### WORK TASK
Reproduce the listing below exactly, minus its pictures.

### DATA EXCERPT

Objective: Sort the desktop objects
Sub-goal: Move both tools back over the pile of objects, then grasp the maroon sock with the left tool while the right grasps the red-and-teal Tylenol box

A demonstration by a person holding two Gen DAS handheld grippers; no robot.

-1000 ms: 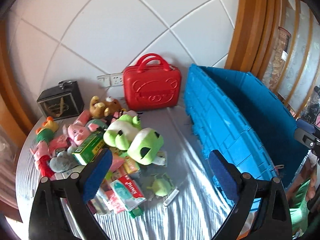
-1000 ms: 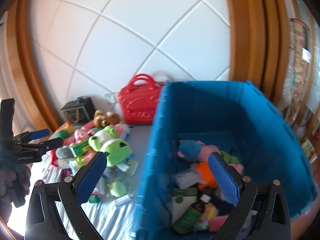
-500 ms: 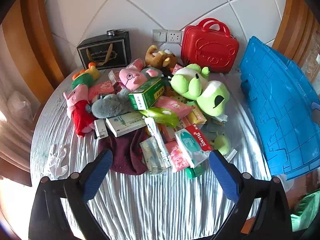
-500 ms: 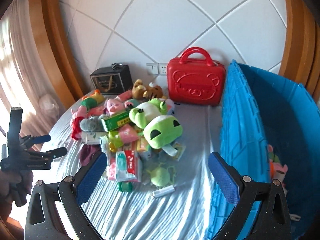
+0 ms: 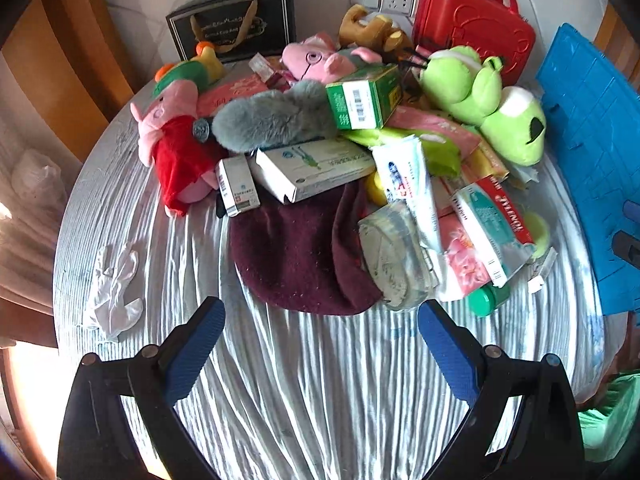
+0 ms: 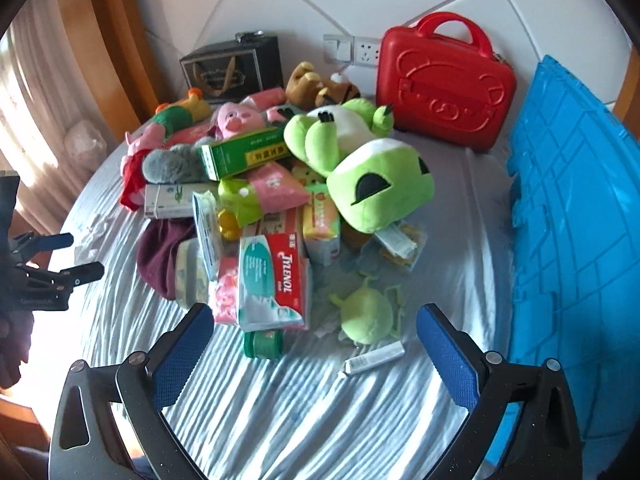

### EXERCISE RESPONSE
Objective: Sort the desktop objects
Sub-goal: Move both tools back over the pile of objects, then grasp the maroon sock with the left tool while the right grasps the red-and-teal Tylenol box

A demonstration by a person holding two Gen DAS handheld grippers; no robot.

-1000 ms: 
-1000 ms: 
-500 ms: 
-500 ms: 
+0 ms: 
+0 ms: 

The requested output has been fully supplied.